TASK: Your answer should be the exact lines of the data below from the one containing "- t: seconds" through the one containing "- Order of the"; please include nothing else.

(Items listed in a dataset)
--- --- ---
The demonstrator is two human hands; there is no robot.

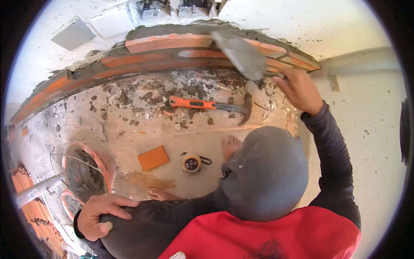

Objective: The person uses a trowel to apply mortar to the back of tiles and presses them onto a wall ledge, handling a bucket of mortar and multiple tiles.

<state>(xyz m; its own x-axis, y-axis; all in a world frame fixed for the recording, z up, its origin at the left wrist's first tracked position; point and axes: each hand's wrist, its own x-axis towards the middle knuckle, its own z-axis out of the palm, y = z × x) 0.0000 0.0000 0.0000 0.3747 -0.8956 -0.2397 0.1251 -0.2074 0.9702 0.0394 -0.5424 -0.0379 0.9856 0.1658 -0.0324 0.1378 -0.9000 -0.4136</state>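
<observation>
My right hand (304, 88) grips the handle of a trowel (241, 54). Its grey, mortar-coated blade lies over the right part of a low course of orange bricks (168, 42) set in wet grey mortar along the wall. On my bent left knee rests my left hand (101, 213), fingers spread and holding nothing. Below the bricks, on debris-strewn ground, lies a claw hammer (211, 105) with an orange and black grip. A flat orange brick piece (153, 158) and a round tape measure (191, 163) sit nearer my feet.
An orange-rimmed bucket (108, 172) with grey mortar stands at the left, beside a second, smaller container (69, 203). Stacked orange bricks (36, 211) and a pale pipe (39, 191) are at the far left. Square white boxes (73, 33) are on the wall above.
</observation>
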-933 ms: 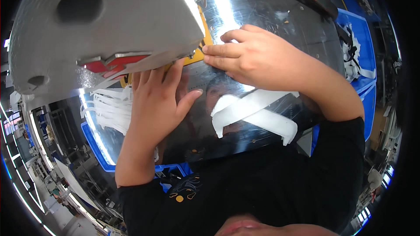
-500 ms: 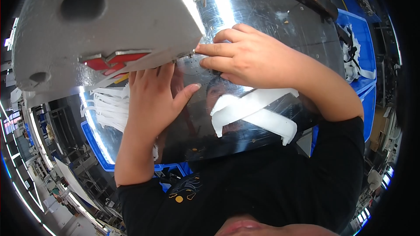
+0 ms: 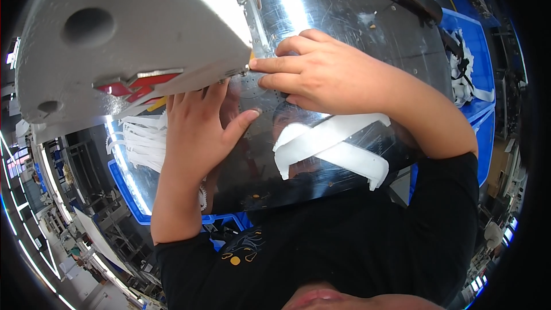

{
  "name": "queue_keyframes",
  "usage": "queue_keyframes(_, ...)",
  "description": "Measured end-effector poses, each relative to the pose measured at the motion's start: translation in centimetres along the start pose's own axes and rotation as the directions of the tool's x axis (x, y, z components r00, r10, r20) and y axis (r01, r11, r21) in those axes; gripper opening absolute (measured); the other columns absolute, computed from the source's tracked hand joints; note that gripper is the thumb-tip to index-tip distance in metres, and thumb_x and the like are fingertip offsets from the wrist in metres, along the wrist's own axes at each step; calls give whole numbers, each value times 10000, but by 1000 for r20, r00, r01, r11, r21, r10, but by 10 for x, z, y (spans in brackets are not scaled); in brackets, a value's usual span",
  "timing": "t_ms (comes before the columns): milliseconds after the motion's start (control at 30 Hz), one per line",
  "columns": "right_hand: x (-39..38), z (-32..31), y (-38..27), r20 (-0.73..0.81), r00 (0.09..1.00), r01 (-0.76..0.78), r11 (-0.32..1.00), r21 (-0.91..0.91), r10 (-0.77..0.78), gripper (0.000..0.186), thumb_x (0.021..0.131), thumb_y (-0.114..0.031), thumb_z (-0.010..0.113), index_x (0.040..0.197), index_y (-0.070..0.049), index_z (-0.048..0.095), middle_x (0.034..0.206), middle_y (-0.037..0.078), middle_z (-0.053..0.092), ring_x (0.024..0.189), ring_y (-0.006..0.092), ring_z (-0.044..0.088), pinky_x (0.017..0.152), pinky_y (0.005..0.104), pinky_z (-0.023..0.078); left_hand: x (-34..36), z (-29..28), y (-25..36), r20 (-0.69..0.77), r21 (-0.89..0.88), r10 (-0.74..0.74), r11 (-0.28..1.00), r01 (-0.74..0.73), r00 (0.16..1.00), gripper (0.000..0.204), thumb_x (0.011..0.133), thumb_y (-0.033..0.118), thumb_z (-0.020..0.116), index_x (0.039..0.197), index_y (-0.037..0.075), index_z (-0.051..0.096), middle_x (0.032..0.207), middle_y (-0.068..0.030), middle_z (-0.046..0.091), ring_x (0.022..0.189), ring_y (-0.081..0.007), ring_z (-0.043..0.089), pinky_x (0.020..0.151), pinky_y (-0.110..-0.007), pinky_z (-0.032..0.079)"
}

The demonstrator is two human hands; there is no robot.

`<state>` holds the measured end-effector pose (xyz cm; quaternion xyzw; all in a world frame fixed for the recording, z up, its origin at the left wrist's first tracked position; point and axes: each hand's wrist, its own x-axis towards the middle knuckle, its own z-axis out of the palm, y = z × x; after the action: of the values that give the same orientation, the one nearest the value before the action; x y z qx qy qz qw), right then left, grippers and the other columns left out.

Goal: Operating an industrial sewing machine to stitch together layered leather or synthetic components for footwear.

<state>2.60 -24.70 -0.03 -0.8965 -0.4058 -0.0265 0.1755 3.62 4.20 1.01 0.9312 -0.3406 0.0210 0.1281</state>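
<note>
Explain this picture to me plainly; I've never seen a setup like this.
There is no robot here: you see a person's bare left hand and right hand. The view comes from a wide fisheye camera worn on the head, looking down, so straight edges bend. The big grey machine head probably belongs to a sewing machine. The left fingers go out of sight behind it; the right fingertips are by its edge. Whether either hand grips anything can't be told. On the shiny tabletop lie two crossed white strips, with a white bundle left of the left hand.
</note>
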Motion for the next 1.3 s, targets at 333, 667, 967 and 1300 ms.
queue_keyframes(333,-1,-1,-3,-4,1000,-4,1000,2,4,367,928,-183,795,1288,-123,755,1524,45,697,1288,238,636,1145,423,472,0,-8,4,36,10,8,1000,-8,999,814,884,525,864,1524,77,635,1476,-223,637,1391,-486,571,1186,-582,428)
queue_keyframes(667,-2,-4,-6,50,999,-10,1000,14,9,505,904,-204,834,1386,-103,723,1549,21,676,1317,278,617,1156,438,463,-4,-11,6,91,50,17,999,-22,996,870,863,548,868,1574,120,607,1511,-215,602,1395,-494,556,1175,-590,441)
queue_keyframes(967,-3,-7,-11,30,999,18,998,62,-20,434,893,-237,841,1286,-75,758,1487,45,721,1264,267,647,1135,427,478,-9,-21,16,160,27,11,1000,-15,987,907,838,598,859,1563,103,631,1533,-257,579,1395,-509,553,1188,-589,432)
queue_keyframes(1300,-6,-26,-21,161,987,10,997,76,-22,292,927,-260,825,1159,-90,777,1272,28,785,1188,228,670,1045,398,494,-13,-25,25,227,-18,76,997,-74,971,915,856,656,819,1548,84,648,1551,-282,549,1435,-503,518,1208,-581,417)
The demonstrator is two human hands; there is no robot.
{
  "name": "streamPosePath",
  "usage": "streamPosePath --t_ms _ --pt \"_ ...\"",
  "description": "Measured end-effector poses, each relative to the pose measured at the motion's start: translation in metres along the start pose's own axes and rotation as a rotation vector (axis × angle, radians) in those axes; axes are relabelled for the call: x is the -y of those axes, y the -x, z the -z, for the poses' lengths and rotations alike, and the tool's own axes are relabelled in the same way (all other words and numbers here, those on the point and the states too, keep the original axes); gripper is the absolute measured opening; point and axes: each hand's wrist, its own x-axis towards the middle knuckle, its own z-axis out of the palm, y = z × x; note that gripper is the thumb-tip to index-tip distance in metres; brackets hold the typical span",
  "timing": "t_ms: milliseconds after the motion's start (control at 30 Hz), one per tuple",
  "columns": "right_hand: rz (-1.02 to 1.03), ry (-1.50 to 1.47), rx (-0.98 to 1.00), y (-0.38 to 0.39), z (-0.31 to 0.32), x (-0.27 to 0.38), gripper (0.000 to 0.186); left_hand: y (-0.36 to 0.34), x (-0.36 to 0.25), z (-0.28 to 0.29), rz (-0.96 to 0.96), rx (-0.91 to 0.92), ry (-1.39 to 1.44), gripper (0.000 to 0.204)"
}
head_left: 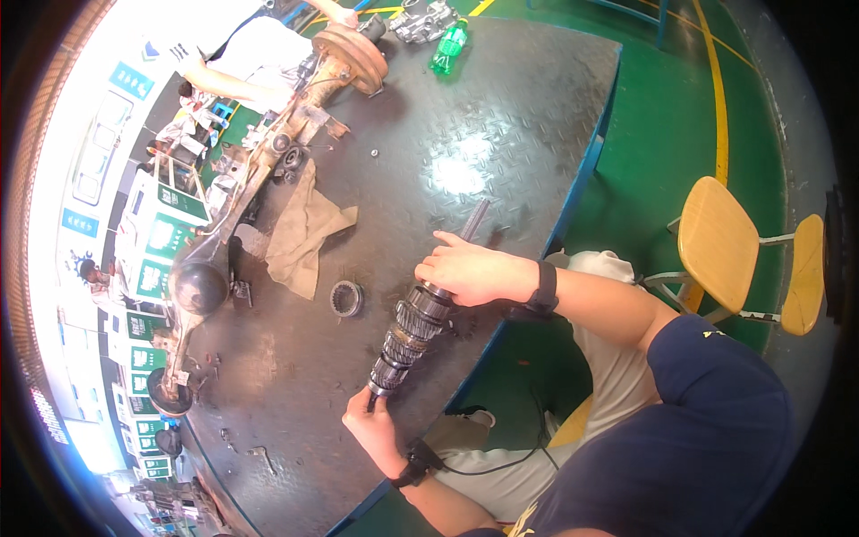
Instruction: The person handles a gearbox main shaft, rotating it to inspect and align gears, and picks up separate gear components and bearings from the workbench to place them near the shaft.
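Note:
A transmission shaft stacked with gears (411,337) lies slanted above the near side of the metal table, between my two hands. My right hand (467,268) is closed round the shaft above the gears, and the bare splined end (476,219) sticks out past it. At the lower end, the fingers of my left hand (371,431) pinch the shaft's tip. Part of that tip is hidden by the fingers. A loose toothed ring (346,299) stands on the table just left of the gears.
A crumpled brown cloth (304,234) lies beyond the ring. A long rusty axle (201,288) runs along the far side, where another person (259,63) leans over its drum (353,58). A green bottle (449,46) and a small nut (374,152) rest farther back. Yellow chair (718,246) at right.

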Motion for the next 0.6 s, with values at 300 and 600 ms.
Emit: streamPosePath --t_ms 300,600 --pt "0.044 -0.074 -0.047 0.003 -0.002 -0.003 0.041 0.004 0.006 0.001 -0.032 -0.025 0.032 0.037" --pt "0.120 -0.128 -0.066 0.008 0.002 -0.016 0.047 0.003 0.008 -0.005 -0.077 -0.011 0.005 0.036"
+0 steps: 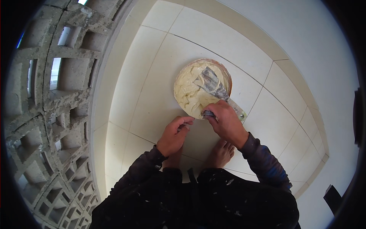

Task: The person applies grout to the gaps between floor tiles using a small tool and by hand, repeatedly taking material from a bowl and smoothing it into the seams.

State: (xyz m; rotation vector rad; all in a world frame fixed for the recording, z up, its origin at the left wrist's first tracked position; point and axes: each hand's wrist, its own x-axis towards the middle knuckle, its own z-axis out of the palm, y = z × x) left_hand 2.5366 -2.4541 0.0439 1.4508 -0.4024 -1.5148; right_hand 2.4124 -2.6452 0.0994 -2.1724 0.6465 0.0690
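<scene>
A round tub [231,81] with a reddish-brown edge stands on the floor, filled with cream-coloured putty [187,91]. Across it lies a putty knife [215,86], its wide metal blade smeared with putty and its handle reaching past the rim toward the lower right. My right hand [227,120] is at the tub's near edge, thumb and fingers closed on a small dark grey piece [208,113] whose kind I cannot make out; it partly covers the knife's handle. My left hand [173,134] is loosely curled just left of it, near the rim, with nothing visible in its fingers.
Large cream floor tiles [152,97] surround the tub. A wall of pierced concrete blocks [72,72] rises on the left, a plain white wall [305,45] on the right. My bare feet [219,154] are close behind my hands. A dark object [333,198] shows at the lower right.
</scene>
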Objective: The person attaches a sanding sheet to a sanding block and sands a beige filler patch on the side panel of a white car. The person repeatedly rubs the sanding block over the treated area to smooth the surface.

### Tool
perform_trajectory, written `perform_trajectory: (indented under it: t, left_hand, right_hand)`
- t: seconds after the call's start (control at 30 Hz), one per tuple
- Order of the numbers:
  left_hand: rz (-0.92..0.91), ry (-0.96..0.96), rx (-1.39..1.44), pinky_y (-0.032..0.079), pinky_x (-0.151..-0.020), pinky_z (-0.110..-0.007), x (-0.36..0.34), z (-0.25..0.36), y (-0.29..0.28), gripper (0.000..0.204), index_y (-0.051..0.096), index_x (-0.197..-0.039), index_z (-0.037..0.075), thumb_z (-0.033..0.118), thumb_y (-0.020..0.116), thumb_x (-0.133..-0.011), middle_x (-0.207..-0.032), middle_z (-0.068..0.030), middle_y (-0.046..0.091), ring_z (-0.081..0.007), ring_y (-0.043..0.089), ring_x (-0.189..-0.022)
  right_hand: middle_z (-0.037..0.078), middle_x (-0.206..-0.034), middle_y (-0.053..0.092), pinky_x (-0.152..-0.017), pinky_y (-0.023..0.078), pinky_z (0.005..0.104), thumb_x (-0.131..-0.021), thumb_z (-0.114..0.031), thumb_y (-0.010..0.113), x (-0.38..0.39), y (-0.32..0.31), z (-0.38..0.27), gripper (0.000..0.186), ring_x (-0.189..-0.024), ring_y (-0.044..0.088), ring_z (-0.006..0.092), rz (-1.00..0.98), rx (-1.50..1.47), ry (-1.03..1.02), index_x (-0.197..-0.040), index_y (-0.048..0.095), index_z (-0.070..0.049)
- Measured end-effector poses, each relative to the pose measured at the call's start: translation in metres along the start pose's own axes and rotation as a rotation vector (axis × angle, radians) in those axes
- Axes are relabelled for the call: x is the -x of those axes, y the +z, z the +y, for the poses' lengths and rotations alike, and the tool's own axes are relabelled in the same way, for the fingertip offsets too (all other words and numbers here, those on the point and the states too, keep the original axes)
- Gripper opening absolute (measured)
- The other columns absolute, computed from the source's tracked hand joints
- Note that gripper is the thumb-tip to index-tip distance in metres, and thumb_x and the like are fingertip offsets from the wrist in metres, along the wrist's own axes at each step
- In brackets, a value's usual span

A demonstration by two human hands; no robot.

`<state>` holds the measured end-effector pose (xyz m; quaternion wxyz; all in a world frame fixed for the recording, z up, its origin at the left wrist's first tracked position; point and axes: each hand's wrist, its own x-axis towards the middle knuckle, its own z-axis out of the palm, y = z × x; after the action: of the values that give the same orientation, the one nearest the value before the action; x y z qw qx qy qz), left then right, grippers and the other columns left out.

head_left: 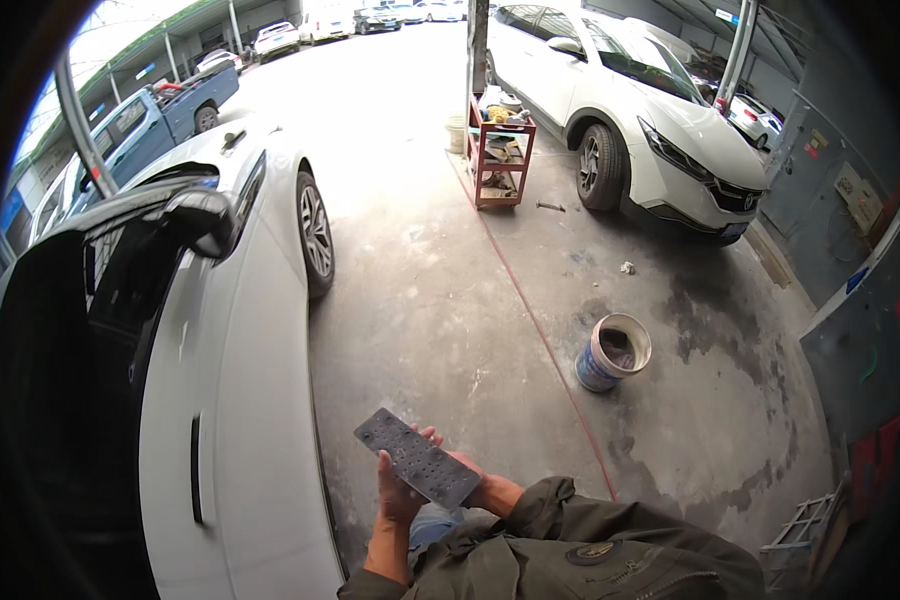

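Note:
A dark grey rectangular sanding pad (420, 458), dotted with holes and pale specks, is held between my two hands, low in the head view in front of my body. My left hand (398, 492) grips its near-left edge, with the thumb up along the side. At the near-right end, my right hand (488, 488) holds the pad from beside and beneath. Fingertips show past its far edge; which hand they belong to I cannot tell. The pad lies tilted, its perforated face up, and hides most of the fingers.
To my left stands a white car (232, 400); another white car (670, 120) is parked ahead right. A bucket (598, 372) with dark cloth-like contents sits on the concrete floor. A red hose or line (530, 310) crosses it towards a red tool cart (478, 165) by a post.

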<state>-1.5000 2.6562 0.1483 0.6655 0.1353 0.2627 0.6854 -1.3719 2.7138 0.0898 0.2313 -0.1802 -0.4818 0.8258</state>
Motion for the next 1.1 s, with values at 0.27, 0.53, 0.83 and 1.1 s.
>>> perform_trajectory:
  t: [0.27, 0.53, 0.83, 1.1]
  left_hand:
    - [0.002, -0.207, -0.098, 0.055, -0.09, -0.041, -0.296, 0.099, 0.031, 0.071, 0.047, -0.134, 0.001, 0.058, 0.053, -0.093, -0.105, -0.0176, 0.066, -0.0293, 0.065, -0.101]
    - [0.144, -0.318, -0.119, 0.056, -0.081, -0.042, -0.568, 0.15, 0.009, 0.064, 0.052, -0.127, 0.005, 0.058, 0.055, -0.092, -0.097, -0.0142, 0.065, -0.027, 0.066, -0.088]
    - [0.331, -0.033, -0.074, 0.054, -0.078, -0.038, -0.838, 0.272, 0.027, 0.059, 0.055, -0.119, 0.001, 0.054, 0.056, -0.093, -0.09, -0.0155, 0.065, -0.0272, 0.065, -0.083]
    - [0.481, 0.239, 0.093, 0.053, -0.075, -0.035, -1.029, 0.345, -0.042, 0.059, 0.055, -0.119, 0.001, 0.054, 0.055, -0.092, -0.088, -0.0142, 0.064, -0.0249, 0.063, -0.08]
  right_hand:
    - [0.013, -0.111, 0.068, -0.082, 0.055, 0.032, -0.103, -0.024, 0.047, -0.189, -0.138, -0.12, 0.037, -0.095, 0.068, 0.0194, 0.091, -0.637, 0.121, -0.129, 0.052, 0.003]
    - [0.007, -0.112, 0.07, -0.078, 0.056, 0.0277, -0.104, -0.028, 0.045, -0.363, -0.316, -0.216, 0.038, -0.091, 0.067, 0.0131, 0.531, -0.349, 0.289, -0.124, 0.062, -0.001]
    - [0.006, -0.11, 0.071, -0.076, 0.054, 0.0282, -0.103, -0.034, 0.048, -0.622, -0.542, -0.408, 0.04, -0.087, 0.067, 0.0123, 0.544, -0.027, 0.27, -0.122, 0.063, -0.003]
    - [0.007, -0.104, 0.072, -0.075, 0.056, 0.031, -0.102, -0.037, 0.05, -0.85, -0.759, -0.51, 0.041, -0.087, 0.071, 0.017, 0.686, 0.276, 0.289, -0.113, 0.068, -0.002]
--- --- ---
TASK ANSWER:
- t: seconds after the call's start (control at 30 Hz), one per tuple
- Order of the numbers:

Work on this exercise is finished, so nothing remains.